Items listed in a dataset:
= = = =

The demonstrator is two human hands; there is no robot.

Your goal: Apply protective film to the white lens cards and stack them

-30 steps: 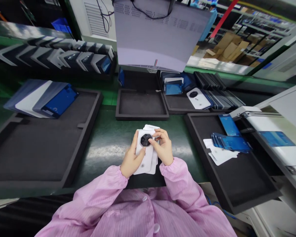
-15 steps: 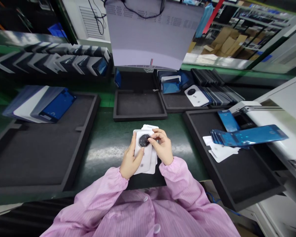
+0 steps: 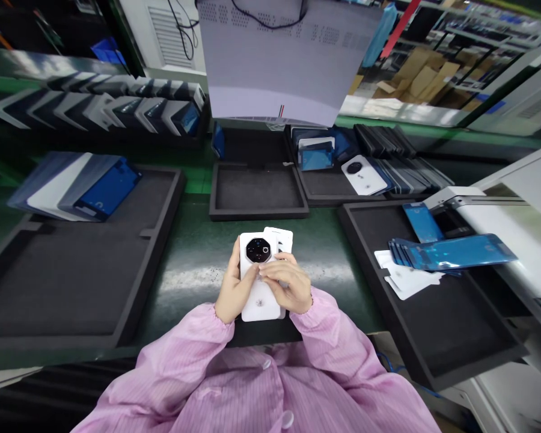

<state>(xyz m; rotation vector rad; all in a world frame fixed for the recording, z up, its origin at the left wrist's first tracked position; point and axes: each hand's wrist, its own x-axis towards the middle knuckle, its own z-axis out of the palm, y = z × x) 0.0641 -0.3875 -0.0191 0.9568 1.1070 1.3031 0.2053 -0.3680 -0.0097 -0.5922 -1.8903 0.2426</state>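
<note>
We note L hand [image 3: 234,291] clamped on the left edge of a white cover [image 3: 258,279], held over the desk [image 3: 193,264] near its front edge, centre. R hand [image 3: 285,285] closed on it, fingertips [image 3: 265,273] pressing its face. A second cover [image 3: 283,239] sits behind. We judge it light, stiff, smooth, scratch-prone at the lens; grip by long edges.

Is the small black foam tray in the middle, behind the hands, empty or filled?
Empty. The small black foam tray shows only its bare dark floor inside the raised rim; nothing lies in it.
</note>
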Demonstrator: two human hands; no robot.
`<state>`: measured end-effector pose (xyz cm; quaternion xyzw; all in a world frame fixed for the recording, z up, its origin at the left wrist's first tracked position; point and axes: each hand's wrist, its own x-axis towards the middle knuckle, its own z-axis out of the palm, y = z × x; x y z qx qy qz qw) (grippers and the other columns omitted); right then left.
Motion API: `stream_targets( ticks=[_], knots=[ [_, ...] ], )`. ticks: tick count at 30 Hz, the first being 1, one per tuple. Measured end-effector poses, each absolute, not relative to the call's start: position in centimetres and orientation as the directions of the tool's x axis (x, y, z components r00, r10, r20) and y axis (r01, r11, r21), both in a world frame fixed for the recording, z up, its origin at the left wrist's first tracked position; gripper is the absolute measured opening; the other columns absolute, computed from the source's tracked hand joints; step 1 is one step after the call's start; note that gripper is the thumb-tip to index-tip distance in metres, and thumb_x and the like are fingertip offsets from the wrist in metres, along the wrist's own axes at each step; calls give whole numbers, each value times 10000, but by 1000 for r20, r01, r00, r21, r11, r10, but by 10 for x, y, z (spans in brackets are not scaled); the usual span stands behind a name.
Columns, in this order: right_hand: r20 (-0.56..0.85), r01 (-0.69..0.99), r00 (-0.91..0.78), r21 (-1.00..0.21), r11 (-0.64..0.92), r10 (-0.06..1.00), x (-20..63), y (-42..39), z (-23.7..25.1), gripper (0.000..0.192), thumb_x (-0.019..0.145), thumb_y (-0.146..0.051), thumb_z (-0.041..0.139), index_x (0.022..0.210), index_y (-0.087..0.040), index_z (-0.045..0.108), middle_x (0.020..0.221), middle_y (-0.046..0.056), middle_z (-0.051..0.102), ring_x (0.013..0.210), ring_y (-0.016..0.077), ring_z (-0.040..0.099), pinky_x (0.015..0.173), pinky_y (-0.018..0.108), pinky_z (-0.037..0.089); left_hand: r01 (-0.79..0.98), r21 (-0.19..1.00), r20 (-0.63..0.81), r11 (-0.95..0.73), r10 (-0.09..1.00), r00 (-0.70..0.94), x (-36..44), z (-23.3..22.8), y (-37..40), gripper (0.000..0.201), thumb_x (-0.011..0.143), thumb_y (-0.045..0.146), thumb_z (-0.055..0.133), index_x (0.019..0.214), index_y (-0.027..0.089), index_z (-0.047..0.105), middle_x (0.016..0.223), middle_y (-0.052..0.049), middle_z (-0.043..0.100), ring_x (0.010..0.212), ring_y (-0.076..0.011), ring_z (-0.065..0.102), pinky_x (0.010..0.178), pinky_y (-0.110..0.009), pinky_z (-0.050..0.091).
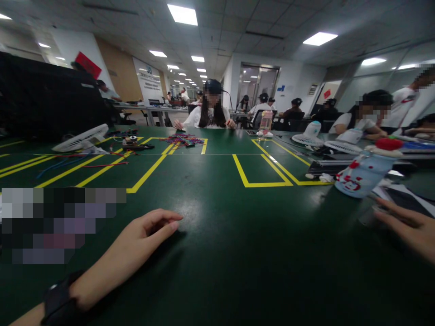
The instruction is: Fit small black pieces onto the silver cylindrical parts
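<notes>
The white bottle (362,174), printed with red figures and capped in red, is lying tilted at the right side of the green table (217,253), just beyond the person's right hand (408,226). It is resting among a clutter of papers and dark flat things there, so it looks to be parked out of the way of the taped work area rather than set up for use.

From the head camera, the right hand is coming in from the right edge with fingers stretched flat and loose, fingertips pointing left toward something small and blurred near the bottle's base; I cannot tell whether it is touching that. It is gripping nothing.

The left hand (142,240) is lying on the bare tabletop, palm down, fingers extended together and slightly curled, thumb tucked alongside. It is empty, touching only the table. The forearm is running diagonally in from the lower left, with a dark wristband (59,301) on the wrist.

Farther off, yellow tape lines (265,172) are marking out rectangles on the table. A white fan (81,138) is lying at the left near loose red and blue wires (84,160). A seated person (210,111) across the table is resting both hands by a bundle of coloured cables (183,139). A pink bottle (265,122) is standing upright beyond the tape.
</notes>
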<state>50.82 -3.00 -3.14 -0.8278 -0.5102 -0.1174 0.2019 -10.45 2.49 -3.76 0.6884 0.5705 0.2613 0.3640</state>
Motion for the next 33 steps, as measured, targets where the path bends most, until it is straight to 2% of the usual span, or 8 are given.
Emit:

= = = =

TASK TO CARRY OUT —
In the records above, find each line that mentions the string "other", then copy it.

REPLY TO THE TASK —
`<state>`: measured end-effector pose (xyz cm; quaternion xyzw; all in a world frame fixed for the recording, z up, its origin at the left wrist's first tracked position; point and axes: each hand's wrist, its own x-axis towards the middle knuckle, its own z-axis out of the palm, y = z × x; x y z qx qy qz qw) (grippers and the other columns omitted); right then left.
Motion API: `stream_targets( ticks=[_], knots=[ [_, ...] ], )`. ticks: tick count at 30 Hz, the first being 1, one per tuple. Measured end-effector poses, each absolute, not relative to the call's start: position in centimetres and orientation as the directions of the tool's x axis (x, y, z components r00, r10, r20) and y axis (r01, r11, r21), both in a world frame fixed for the recording, z up, its origin at the left wrist's first tracked position; gripper is the absolute measured opening; the other columns absolute, computed from the source's tracked hand joints; step 1 is one step after the call's start; note that gripper is the thumb-tip to index-tip distance in metres, and thumb_x and the like are fingertip offsets from the wrist in metres, along the wrist's own axes at each step; calls give whole numbers, each value times 10000, but by 1000 for r20, r01, r00, r21, r11, r10, but by 10 for x, y, z (spans in brackets are not scaled); the usual span stands behind a name.

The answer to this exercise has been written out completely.